If your application needs to handle large workloads, you must ensure the stability of job scheduling and the timeliness of key jobs. This topic describes how to manage resources and job priorities based on applications.
Background information
You can use a third-party resource management system such as Mesos or Yarn to manage CPU and memory resources. Then, you can use an agent to connect your workers to SchedulerX. However, SchedulerX is a job scheduling platform. SchedulerX cannot manage CPU and memory resources or manage these resources through a third-party resource management system. SchedulerX can manage only the number of job instances and the priorities of jobs.
Scenarios
Resource and job priority management based on applications are suitable for scheduling jobs that involve large-scale workloads or a large amount of data.

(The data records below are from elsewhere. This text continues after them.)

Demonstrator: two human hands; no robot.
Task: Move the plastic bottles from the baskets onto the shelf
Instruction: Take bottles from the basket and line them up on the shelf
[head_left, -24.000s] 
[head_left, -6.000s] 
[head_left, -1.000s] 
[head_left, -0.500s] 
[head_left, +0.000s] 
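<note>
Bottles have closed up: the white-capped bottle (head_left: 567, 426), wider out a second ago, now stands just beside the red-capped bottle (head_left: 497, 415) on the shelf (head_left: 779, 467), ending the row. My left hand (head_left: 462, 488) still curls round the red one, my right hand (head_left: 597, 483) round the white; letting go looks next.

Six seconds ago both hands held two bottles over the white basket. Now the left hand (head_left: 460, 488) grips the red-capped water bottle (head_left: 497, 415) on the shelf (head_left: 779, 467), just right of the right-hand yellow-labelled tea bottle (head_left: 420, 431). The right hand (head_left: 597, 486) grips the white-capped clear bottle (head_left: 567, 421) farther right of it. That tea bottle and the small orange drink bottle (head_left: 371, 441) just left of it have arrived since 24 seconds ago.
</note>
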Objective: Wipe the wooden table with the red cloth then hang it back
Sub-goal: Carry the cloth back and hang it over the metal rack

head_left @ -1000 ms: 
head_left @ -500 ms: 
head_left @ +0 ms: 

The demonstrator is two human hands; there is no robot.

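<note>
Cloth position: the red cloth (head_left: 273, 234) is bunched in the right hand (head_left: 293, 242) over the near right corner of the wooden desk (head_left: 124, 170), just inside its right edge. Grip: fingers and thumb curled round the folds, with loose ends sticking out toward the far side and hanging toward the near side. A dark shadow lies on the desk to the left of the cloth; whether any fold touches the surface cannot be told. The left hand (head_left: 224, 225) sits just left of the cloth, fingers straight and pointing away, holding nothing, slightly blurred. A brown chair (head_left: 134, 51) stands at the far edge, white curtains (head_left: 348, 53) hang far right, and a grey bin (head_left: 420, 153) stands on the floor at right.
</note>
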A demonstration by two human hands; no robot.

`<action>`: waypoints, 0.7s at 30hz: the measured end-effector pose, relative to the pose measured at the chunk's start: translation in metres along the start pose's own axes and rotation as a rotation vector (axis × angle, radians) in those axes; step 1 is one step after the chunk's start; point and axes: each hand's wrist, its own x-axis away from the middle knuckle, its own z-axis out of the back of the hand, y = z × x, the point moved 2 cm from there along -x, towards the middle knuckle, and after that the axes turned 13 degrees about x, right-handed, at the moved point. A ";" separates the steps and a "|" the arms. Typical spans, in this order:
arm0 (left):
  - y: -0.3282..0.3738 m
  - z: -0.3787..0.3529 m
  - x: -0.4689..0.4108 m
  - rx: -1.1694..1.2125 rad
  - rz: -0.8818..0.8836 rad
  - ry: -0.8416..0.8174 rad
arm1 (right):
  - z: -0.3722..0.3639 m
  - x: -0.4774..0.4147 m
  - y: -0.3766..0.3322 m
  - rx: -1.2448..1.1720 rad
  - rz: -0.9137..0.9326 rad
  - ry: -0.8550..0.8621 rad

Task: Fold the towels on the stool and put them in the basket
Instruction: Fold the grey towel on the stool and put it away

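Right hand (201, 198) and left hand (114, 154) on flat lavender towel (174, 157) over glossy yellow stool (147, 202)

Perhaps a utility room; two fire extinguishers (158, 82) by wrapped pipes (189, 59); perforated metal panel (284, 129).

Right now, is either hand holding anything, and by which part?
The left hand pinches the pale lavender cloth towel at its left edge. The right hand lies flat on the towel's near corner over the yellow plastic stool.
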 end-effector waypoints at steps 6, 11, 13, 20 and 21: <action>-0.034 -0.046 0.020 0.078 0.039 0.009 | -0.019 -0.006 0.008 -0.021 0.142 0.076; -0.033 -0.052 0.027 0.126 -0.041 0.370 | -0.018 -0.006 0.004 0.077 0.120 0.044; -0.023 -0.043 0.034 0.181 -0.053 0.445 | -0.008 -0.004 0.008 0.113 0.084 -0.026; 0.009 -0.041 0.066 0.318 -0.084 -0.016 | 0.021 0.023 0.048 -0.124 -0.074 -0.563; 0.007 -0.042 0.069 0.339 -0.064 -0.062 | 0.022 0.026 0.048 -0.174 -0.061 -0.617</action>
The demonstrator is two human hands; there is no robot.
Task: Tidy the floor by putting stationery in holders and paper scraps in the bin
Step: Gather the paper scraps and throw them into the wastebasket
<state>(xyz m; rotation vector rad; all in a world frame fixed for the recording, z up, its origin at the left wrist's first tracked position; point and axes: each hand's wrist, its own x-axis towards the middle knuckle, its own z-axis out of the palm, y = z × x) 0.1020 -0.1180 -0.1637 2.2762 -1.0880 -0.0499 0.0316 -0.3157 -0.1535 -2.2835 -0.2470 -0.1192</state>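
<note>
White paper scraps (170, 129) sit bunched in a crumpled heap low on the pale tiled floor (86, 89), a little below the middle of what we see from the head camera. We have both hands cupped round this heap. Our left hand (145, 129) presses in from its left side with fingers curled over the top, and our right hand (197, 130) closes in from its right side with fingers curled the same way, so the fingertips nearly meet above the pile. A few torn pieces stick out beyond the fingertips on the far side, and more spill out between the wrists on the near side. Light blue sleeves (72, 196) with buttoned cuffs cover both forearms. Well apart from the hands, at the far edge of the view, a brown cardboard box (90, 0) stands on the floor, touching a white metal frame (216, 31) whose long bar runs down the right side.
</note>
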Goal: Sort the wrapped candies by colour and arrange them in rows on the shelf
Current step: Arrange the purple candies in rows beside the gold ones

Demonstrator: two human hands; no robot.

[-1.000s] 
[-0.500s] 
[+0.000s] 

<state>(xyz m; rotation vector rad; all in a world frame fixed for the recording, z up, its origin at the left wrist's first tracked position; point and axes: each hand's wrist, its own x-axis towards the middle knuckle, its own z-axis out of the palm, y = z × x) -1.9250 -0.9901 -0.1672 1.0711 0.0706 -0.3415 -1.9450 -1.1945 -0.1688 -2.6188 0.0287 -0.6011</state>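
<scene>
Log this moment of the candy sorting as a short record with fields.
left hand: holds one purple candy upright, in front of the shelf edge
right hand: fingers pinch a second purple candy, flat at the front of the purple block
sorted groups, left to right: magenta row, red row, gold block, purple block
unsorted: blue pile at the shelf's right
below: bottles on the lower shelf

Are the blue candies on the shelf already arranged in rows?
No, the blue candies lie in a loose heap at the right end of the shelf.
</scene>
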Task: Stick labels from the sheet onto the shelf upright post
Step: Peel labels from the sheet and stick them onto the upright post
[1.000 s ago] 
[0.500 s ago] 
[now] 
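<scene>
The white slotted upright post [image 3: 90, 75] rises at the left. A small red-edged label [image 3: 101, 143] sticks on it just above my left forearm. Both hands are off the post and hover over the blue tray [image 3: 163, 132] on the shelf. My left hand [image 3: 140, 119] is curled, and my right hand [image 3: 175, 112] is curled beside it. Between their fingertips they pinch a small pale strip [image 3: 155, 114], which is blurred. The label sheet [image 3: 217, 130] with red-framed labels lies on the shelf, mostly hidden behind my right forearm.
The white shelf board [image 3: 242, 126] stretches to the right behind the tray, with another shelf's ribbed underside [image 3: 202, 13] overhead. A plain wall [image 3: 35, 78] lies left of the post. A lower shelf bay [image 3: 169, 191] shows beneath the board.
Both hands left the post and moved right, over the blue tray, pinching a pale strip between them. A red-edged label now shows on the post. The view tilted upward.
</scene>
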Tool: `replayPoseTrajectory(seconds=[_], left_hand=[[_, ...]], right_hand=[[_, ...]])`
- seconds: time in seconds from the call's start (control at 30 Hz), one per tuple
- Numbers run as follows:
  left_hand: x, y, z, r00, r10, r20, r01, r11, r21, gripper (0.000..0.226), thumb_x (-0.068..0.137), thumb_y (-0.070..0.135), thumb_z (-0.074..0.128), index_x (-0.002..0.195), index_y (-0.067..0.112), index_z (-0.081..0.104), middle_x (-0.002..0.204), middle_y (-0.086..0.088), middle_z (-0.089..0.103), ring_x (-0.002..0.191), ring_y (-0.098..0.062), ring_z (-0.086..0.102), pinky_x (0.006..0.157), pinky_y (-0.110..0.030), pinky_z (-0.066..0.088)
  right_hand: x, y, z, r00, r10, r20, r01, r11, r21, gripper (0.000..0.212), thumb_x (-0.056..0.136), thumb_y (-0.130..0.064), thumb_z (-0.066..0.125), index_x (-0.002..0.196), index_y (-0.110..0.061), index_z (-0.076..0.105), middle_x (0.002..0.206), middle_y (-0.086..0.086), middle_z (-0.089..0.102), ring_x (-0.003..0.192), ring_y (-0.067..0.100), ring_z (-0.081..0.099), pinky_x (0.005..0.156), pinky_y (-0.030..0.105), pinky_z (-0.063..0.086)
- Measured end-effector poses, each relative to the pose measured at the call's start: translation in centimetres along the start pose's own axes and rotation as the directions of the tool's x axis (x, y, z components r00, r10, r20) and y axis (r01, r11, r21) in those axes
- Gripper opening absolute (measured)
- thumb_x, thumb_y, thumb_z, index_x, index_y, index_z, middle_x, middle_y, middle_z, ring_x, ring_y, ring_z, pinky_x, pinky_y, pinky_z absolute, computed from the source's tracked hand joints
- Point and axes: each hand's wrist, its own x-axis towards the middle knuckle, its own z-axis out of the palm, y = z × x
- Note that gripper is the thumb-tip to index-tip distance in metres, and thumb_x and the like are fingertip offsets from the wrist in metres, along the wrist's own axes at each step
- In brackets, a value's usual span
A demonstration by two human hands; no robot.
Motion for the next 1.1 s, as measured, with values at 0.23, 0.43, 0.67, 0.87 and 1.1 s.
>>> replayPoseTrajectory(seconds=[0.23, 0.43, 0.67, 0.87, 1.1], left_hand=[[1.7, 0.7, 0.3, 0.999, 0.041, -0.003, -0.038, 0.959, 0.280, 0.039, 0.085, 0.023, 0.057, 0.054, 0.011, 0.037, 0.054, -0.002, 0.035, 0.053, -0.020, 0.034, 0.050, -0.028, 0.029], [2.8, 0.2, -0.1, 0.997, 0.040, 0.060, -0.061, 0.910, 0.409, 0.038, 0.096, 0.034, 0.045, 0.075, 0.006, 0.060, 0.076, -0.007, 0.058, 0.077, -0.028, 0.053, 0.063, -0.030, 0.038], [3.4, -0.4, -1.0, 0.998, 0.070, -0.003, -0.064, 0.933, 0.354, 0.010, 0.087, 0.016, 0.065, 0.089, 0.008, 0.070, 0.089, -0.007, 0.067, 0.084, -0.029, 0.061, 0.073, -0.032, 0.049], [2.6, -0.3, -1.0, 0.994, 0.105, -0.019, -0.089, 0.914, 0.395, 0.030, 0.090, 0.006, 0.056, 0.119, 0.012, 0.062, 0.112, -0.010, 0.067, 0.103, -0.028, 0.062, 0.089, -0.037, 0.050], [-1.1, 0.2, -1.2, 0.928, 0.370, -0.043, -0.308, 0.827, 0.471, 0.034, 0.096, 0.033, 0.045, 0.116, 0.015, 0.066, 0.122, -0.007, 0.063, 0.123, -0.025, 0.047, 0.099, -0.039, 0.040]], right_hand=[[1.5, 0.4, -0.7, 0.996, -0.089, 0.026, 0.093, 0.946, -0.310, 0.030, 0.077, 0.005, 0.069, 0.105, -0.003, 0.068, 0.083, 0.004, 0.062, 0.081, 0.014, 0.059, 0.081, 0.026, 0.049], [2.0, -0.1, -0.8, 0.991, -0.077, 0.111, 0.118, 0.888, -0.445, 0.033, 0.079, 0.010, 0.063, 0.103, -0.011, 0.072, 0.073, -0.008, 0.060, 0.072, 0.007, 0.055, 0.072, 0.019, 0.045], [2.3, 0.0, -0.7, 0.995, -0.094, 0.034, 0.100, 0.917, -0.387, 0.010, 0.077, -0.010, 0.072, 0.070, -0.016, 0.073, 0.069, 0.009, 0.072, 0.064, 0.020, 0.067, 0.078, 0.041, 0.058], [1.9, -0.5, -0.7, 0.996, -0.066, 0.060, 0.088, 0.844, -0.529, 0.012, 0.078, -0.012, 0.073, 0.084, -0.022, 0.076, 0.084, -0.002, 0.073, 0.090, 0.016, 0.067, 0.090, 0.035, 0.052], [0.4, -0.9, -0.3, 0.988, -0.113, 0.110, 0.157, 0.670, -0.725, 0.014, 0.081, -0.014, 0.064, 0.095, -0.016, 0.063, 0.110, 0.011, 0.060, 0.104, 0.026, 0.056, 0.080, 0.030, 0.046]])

For example, an application that runs on a data platform may need to process thousands of reports. The application may be overwhelmed and malfunction without resource management. In addition, you must ensure the timeliness of important reports and generate these reports before a specific time. Therefore, you must prioritize the jobs that are used to generate these reports. SchedulerX allows you to manage resources and job priorities based on applications.
Manage resources
SchedulerX allows you to manage the number of job instances for an application. For example, you turned on the traffic throttling switch for an application when you created the application and set the number of concurrent job instances to 1. Then, you created Job A, Job B, and Job C for the application and configured the system to trigger each job only once. When the system is running Job A, Job B and Job C are waiting in the queue. The system does not drop Job B and Job C.
Manage job priorities
Job priorities take effect only on jobs that belong to the same application. For jobs that belong to the same application and are triggered at the same time, the job with the highest priority is triggered first.
NoteIf multiple job instances are created for an application and jobs with different priorities are scheduled to different job instances, the system may trigger a job with a lower priority. SchedulerX uses preemptible queues to avoid this issue and ensure that jobs in a queue with a higher priority are triggered first. For more information, see Preemptible queues.
Manage the job instances of an application
Log on to the SchedulerX console.
In the top navigation bar, select a region.
In the left-side navigation pane, click Applications.
On the Applications page, select the namespace that you want to manage and click Create application.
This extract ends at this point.